Ocean Networks Canada (ONC) attended AGU’s Ocean Sciences Meeting in New Orleans, 21-26 February 2016. This bi-annual gathering of 5000 ocean scientists is an important networking opportunity to connect with peers, share knowledge about new research and discuss emerging trends.
Eleven ONC staff presented three talks and eight posters on ocean science, big data management, GIS, ocean literacy and user services. Throughout the conference, ONC staff were available at our popular industry booth, which we shared with AML Oceanographic. We were thrilled to receive a tsunami of positive feedback about our innovative data management software, Oceans 2.0, which has been reliably providing long time series data to ONC users since 2006. We heard a growing demand for Arctic Ocean data, which mirrors the ongoing development of the Cambridge Bay observatory.

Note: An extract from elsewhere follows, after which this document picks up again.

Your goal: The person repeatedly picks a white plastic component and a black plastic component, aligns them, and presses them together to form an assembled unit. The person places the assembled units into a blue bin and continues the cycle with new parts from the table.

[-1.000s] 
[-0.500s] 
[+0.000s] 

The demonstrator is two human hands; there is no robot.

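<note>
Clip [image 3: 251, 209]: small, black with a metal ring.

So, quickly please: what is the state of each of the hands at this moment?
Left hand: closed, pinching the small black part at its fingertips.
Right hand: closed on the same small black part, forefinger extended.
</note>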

The Ocean Sciences Meeting 2016 conference offered a strategic opportunity to connect with ONC’s U.S. counterpart, the Ocean Observatory Initiative (OOI), which is now operational and providing deep ocean data online. To kick off the conference, ONC Associate Director of Science Services, Richard Dewey (below), chaired a special session on Ocean Observatory Science, which featured OOI’s new infrastructure alongside ONC’s decade of ocean data management. Following this session, ONC was invited to give a keynote speech at the 3rd Seafloor Observation Symposium to be held in Qingdao, China, November 2016.
From an operations perspective, this conference is the place to connect with past, present and future science users, which strengthens and expands ONC’s global community. We had valuable discussions with a variety of Canadian, US, German, Brazilian and Asian scientists who use ONC infrastructure and data to further their science programs.
A large gathering of ocean scientists always provides insight on current trends, research and discoveries. Topics discussed during the Ocean Sciences Meeting included the growing evidence for ocean acidification and deoxygenation related to climate change, the warming of the northeast Pacific ‘Blob’, deep-sea mining and stewardship, multi-media ocean literacy initiatives and more.
ONC’s Learning team gave a well-received presentation on Connecting Coastal Communities with Ocean Science: a look at Ocean Sense and the inclusion of place-based indigenous knowledge. The inclusion of Indigenous perspectives into scientific research is a fairly new concept and Mercedes McLean’s talk showcased ONC’s community collaborations and activities up and down the British Columbia coast.
To add icing to this substantial ocean science cake, it was widely rumoured that ONC had the best swag of the conference. The popular custom luggage tags were going like hot cakes, along with branded silk scarves, ties, t-shirts, calendars, pens and stickers, which were offered to over 300 people during the course of the conference.
We look forward to the next AGU Ocean Sciences Conference, which will be in Portland Oregon in February 2018.